1919 – Allegria di naufragi: comprende, con l’aggiunta di nuovi testi, le poesie della precedente raccolta.

Il titolo, tragicamente contradditorio, intende indicare il tema rovinoso della guerra e della morte (i

“naufragi”). Sullo sfondo di questa rovina resta possibile esprimere l’espressione della vitalità e dello slancio

positivo (ovvero l’“allegria”), pur continuando a conservare la memoria di tante sofferenze: “nel cuore nessuna

croce manca”. L’allegria del naufragio, come prima il porto sepolto, è immagine di verità profonda che

sopravvive alla cancellazione e che si affida alla parola del poeta per poter emergere.

1931 – L’allegria: Ungaretti riducendo il titolo, e sarà quello definitivo, elimina la componente ossimorica

insita nel titolo precedente e semplifica rendendo più immediato e assoluto il rimando alla vitalità che può

essere colta nella condizione tragica e disperata dell’uomo moderno.

Questioni di poetica

Le novità delle soluzioni formali dell’Allegria

“ [...] era la prima volta [...] che l’espressione cercava di aderire in modo assoluto a ciò che doveva esprimere. Non

c’era nessuna divagazione: tutto era lì, incombente sulla parola da dire: « io ho da dire questo, come posso dirlo

con il numero minore di parole, anzi con quell’unica parola che lo dica nel modo più completo possibile?» Si

sa che tra la parola e ciò che si vuol dire c’è sempre un divario enorme [...] Dirò dunque che cercavo

l’approssimazione meno imprecisa, la riduzione, per quanto possibile, di quel divario ineliminabile. Con questa

nuova lingua il libretto cantava la sofferenza non eroica, ma anonima, di tutti quelli che erano in guerra, in una

guerra forse necessaria, certo orrenda.” (Ungaretti in una intervista a cura di F. Camon, 1965)
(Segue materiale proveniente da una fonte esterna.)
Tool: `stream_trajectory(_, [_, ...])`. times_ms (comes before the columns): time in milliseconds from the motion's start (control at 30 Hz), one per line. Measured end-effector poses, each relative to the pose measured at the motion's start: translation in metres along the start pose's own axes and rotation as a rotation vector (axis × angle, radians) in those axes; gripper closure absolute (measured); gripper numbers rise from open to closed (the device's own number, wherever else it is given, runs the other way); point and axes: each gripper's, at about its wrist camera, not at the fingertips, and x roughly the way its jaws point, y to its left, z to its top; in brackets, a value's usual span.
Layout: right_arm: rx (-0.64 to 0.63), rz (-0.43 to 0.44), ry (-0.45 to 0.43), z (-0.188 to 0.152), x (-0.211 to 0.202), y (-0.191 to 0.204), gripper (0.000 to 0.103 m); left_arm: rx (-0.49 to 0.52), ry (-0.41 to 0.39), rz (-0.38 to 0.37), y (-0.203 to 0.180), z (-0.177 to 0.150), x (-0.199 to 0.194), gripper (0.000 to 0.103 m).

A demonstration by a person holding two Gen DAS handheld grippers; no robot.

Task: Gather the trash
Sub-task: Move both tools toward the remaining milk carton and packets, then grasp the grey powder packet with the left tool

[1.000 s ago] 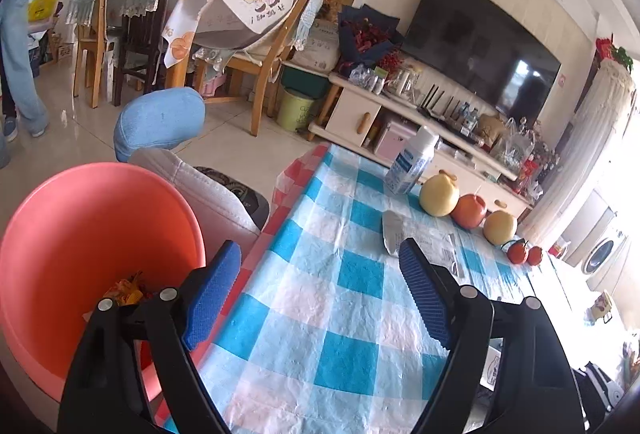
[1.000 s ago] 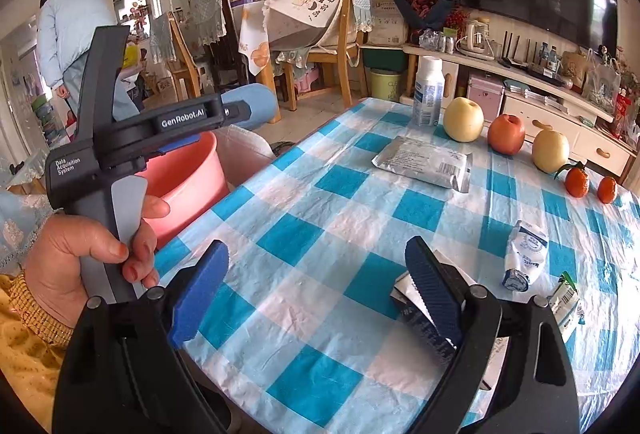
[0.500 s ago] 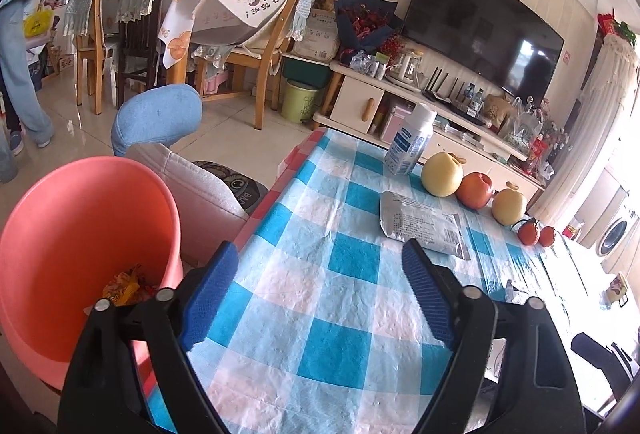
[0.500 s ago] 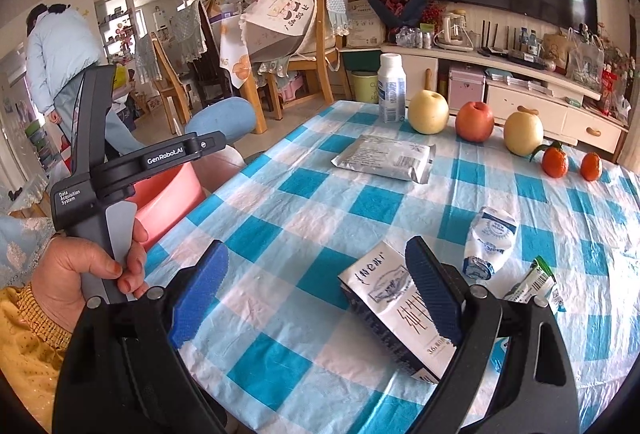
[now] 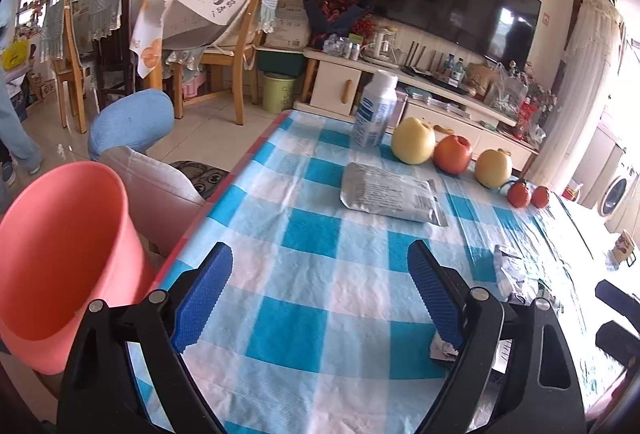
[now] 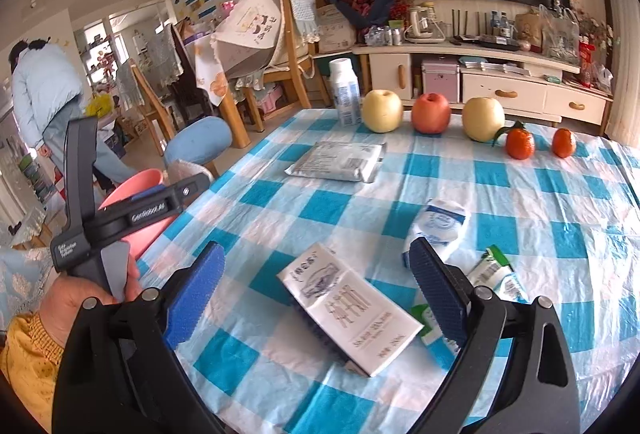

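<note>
Right wrist view shows the right gripper point(image 6: 316, 290) spread wide above a flat white packet point(image 6: 352, 308) printed with black characters, its pads clear of the packet. A crumpled white-and-blue pouch point(image 6: 440, 224) and a green-edged wrapper point(image 6: 494, 274) lie just beside the right pad. Farther back on the checked tablecloth point(image 6: 520, 201) a silver foil bag point(image 6: 340, 161) lies flat in front of a white bottle point(image 6: 346, 93), apples point(image 6: 382, 111) and two tangerines point(image 6: 520, 143) lined along the far edge. The left gripper point(image 5: 320, 290) hangs over bare cloth near the table's left edge, released and holding nothing. A pink bin point(image 5: 60, 254) stands just off that edge, beside a cushioned stool point(image 5: 130, 121).
</note>
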Motion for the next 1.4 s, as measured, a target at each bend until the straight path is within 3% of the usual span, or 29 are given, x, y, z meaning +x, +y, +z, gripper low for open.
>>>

“ La guerra improvvisamente mi rivela il linguaggio. Cioè io dovevo dire in fretta perché il tempo poteva

mancare [...] in fretta dire quello che sentivo e quindi se dovevo dirlo in fretta lo dovevo dire con poche parole

[...] con parole che avessero avuto un’intensità straordinaria di significato. [...] poche parole piene di

significato che dessero la mia situazione di quel momento: quest’uomo solo in mezzo ad altri uomini soli, in

un paese nudo, terribile, di pietra, e che sentivano [...] la propria fragilità [...] si sentivano così disarmati con

tutte le loro armi, si sentivano fratelli”. ( Ungaretti commenta Ungaretti, 1963)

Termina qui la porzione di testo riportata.